――政治家の問題のほかに、日本と韓国の関係が改善するための打開策はあるでしょうか。

ユー ポイントとなるのが、経済的な連携や人的交流です。外交問題で日韓がどんなに激しいつばぜり合いを行なったとしても、経済的に見た関係は別です。実際の経済的な影響はそれほど大きくありません。それは、ある意味で両国が成熟した関係を築けている証拠ともいえます。

 一方、中国の場合はそうはいきません。2012年、日本政府による尖閣諸島の国有化に反対し、日系企業の工場や店舗の放火・破壊が頻発しました。中国国内で反日デモが起きたら、日本人はまともに町中を歩くことはできません。

 他方で、韓国人は日本大使館前で抗議することはあっても、さすがに日系企業に危害を加えることはありません。これは決定的な違いです。

――なるほど。先ほどおっしゃった政治家の世代交代を考えるうえではリーダーの役割も重要になります。日本と韓国の政治リーダーの特徴に決定的な違いはありますか。

韓国国会で演説する朴槿恵大統領(下)
=6月13日、ソウル(共同)
ユー 両国の国会の様子を見比べてみると、一目瞭然です。日本は国会質疑のとき、閣僚が総理大臣の横に並んで座りますが、韓国では大統領が前に出て、ほかの議員は後ろに下がって座る。これはフォロワーシップとリーダーシップのどちらを重視するかの違いです。

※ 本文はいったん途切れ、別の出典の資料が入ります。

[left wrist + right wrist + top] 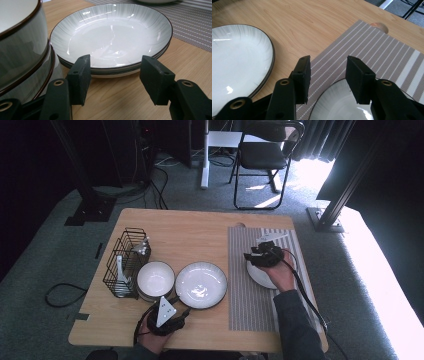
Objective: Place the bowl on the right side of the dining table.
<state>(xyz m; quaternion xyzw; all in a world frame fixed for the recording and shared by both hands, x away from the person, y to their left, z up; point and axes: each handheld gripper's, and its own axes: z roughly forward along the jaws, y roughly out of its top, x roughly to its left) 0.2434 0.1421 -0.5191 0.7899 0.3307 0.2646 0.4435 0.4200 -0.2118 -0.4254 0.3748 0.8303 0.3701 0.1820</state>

 日本の政治は、フォロワーシップを重んじる傾向にあります。日本のニュース番組でも、アンカーが「こんばんは」と挨拶をすると、一呼吸置いてほかの出演者が揃ってお辞儀をします。これは日本でしか見られない光景です。フォロワーシップ型の政治の欠点は、何か問題が生じたときに責任の所在が曖昧になってしまうことです。

 一方、韓国の大統領に求められるのは何といってもリーダーシップです。韓国では政治家を志す者なら誰もが大統領になりたがる。異分子をまとめあげて、一緒にやり遂げようとする協調性が欠けているのはこのためです。

 フォロワーシップ型のリーダーが多い日本から見れば、韓国は自己主張型リーダーが多い印象を受けるし、リーダーシップを重視する韓国は、なかなか決断しない日本のリーダーにやきもきしてしまう。さらにフォロワーシップ型の政治に付きまとう日本特有の「空気」が、韓国人の理解をより難しくしています。

――朴槿惠大統領はこれまでに政権批判者宅の押収捜査をしたり、『産経新聞』の前ソウル支局長の加藤達也氏を名誉毀損罪で在宅起訴するなど極端な政治姿勢を貫いています。これも韓国のリーダーシップの特徴でしょうか。

ユー それは彼女の生い立ちに由来しているのではないでしょうか。両親ともに暗殺された政治家は世界でも稀有です。疑心暗鬼になるあまり、世の中に対する見方がどこか普通ではないような気がします。